[Dataset excerpts]
╭──

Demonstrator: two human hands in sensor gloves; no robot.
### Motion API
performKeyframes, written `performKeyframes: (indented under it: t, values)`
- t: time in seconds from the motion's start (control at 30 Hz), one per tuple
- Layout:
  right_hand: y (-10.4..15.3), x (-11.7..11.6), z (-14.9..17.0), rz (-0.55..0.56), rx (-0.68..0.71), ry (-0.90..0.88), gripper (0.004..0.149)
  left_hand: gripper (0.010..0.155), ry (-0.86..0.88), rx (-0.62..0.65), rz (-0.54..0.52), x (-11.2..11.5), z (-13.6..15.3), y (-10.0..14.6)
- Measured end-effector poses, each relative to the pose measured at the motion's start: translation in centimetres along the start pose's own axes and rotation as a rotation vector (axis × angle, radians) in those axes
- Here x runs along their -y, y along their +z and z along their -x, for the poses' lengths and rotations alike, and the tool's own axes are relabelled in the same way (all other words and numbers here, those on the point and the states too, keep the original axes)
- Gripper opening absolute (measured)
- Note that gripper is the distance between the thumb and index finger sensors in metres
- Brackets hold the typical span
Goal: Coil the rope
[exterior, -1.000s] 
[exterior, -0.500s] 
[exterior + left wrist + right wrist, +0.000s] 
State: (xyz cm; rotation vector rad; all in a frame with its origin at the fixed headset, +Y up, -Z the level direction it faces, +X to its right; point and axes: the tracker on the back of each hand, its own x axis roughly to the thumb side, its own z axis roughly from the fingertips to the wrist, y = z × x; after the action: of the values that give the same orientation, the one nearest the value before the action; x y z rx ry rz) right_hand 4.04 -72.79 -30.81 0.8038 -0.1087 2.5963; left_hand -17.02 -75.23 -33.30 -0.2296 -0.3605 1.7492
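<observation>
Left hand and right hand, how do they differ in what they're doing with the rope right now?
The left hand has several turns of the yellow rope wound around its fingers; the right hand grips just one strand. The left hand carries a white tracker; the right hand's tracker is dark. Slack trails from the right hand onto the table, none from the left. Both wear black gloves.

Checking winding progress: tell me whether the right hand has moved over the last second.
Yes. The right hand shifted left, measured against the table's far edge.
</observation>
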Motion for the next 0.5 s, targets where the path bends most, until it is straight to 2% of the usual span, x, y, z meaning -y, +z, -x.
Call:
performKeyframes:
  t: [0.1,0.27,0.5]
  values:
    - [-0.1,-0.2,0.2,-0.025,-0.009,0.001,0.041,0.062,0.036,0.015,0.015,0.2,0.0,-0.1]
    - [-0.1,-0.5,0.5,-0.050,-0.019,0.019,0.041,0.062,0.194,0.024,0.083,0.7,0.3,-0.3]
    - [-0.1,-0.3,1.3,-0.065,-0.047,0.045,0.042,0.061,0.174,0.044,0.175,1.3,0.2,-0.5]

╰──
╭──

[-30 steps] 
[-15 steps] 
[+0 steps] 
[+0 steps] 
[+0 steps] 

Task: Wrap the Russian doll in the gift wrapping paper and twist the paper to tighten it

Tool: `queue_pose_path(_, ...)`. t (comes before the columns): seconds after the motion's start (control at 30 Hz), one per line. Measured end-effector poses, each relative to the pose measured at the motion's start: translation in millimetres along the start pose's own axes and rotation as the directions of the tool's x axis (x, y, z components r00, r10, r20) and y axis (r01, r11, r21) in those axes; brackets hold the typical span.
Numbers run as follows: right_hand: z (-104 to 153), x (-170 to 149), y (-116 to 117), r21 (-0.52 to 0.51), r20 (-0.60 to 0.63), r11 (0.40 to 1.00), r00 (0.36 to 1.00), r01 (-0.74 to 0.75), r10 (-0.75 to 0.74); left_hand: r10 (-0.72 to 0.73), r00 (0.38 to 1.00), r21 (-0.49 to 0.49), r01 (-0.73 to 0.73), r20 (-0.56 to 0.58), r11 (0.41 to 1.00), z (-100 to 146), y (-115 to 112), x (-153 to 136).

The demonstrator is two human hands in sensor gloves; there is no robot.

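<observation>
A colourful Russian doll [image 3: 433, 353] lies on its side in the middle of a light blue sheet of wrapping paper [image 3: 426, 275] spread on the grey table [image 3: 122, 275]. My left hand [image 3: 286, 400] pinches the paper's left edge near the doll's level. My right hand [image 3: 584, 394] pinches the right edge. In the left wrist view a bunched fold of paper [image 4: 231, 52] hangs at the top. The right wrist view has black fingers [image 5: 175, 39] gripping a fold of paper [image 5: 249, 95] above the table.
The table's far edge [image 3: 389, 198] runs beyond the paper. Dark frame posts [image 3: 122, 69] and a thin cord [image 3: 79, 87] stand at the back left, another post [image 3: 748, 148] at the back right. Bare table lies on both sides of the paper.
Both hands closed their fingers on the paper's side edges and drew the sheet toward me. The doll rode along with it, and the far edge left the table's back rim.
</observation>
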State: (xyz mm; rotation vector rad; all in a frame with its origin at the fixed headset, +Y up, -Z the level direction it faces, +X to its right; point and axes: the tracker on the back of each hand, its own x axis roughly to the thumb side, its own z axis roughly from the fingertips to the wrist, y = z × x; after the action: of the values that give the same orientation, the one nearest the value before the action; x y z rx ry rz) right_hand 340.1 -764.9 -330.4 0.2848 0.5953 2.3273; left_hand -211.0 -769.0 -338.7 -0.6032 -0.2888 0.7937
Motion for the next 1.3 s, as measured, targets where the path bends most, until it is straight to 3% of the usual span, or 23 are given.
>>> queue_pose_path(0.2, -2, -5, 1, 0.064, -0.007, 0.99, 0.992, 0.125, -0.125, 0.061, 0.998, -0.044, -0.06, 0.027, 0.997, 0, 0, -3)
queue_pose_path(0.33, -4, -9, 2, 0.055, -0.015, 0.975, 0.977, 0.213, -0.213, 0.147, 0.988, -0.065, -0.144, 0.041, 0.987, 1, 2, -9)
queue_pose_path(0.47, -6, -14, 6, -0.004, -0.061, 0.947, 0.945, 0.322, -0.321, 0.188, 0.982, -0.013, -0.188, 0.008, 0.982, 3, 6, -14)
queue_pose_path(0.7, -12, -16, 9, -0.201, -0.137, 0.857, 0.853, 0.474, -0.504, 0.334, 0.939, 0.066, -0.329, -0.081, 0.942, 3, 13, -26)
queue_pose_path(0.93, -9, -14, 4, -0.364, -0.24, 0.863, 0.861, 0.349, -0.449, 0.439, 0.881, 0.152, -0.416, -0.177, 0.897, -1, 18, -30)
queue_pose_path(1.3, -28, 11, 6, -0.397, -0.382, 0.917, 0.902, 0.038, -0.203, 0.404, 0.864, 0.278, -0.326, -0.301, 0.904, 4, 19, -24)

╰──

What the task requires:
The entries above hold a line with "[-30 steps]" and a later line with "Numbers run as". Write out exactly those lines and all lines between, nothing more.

Output for this exercise:
[-30 steps] 
[-15 steps] 
[+0 steps] 
[+0 steps] 
[+0 steps] 

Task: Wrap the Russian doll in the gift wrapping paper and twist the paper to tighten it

Tool: `queue_pose_path(_, ...)`. t (comes before the columns): seconds after the motion's start (control at 30 Hz), one per line. Measured end-effector poses, each relative to the pose measured at the motion's start: translation in millimetres along the start pose's own axes and rotation as the directions of the tool's x axis (x, y, z components r00, r10, r20) and y axis (r01, r11, r21) in those axes; brackets hold the typical span.
Numbers run as follows: right_hand: z (-104 to 153), x (-170 to 149), y (-116 to 117), r21 (-0.52 to 0.51), r20 (-0.60 to 0.63), r11 (0.40 to 1.00), r00 (0.36 to 1.00), r01 (-0.74 to 0.75), r10 (-0.75 to 0.74); left_hand: r10 (-0.72 to 0.73), r00 (0.38 to 1.00), r21 (-0.49 to 0.49), r01 (-0.73 to 0.73), r20 (-0.56 to 0.58), r11 (0.41 to 1.00), z (-100 to 146), y (-115 to 112), x (-153 to 136).

Nothing remains to be added to this answer.